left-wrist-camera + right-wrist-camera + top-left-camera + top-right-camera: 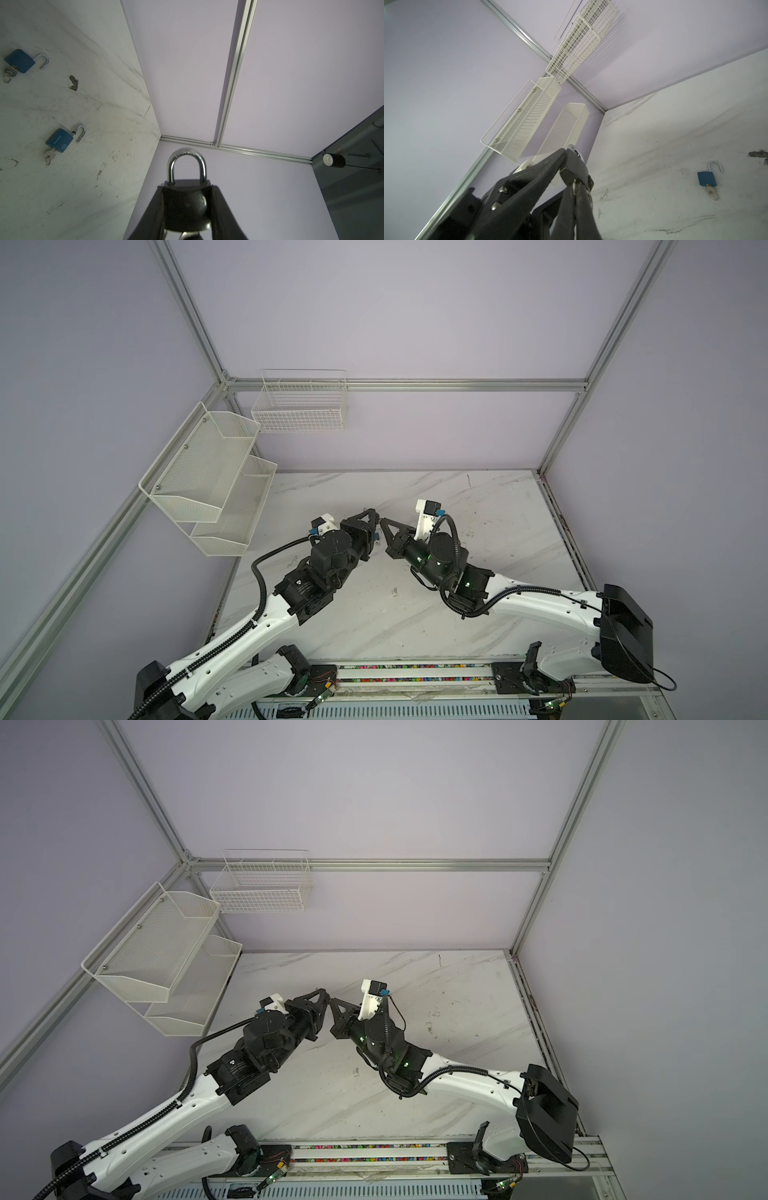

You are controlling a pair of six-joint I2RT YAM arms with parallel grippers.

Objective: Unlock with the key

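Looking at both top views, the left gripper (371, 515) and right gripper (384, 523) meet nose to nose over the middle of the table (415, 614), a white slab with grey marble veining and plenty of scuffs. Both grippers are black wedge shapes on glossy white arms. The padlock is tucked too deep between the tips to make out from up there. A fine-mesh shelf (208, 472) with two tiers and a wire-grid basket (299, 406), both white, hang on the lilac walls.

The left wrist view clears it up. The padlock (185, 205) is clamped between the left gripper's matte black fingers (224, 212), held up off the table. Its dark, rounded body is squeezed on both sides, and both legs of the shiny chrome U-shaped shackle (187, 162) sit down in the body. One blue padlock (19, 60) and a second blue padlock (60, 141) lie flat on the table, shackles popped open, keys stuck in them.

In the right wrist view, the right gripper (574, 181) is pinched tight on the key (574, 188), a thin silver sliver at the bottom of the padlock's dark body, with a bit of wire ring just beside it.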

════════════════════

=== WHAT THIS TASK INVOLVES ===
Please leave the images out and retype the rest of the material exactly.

=== RESPONSE ===
left-wrist-camera + right-wrist-camera + top-left-camera + top-right-camera: 

You are controlling a pair of six-joint I2RT YAM arms with parallel grippers.

Objective: Unlock with the key

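Looking at both top views, the left gripper (371, 515) and right gripper (384, 523) meet nose to nose over the middle of the table (415, 614), a white slab with grey marble veining and plenty of scuffs. Both grippers are black wedge shapes on glossy white arms. The padlock is tucked too deep between the tips to make out from up there. A fine-mesh shelf (208, 472) with two tiers and a wire-grid basket (299, 406), both white, hang on the lilac walls.

The left wrist view clears it up. The padlock (185, 205) is clamped between the left gripper's matte black fingers (224, 212), held up off the table. Its dark, rounded body is squeezed on both sides, and both legs of the shiny chrome U-shaped shackle (187, 162) sit down in the body. One blue padlock (19, 60) and a second blue padlock (60, 141) lie flat on the table, shackles popped open, keys stuck in them.

In the right wrist view, the right gripper (574, 181) is pinched tight on the key (574, 188), a thin silver sliver at the bottom of the padlock's dark body, with a bit of wire ring just beside it.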

No more output will be produced for this exercise.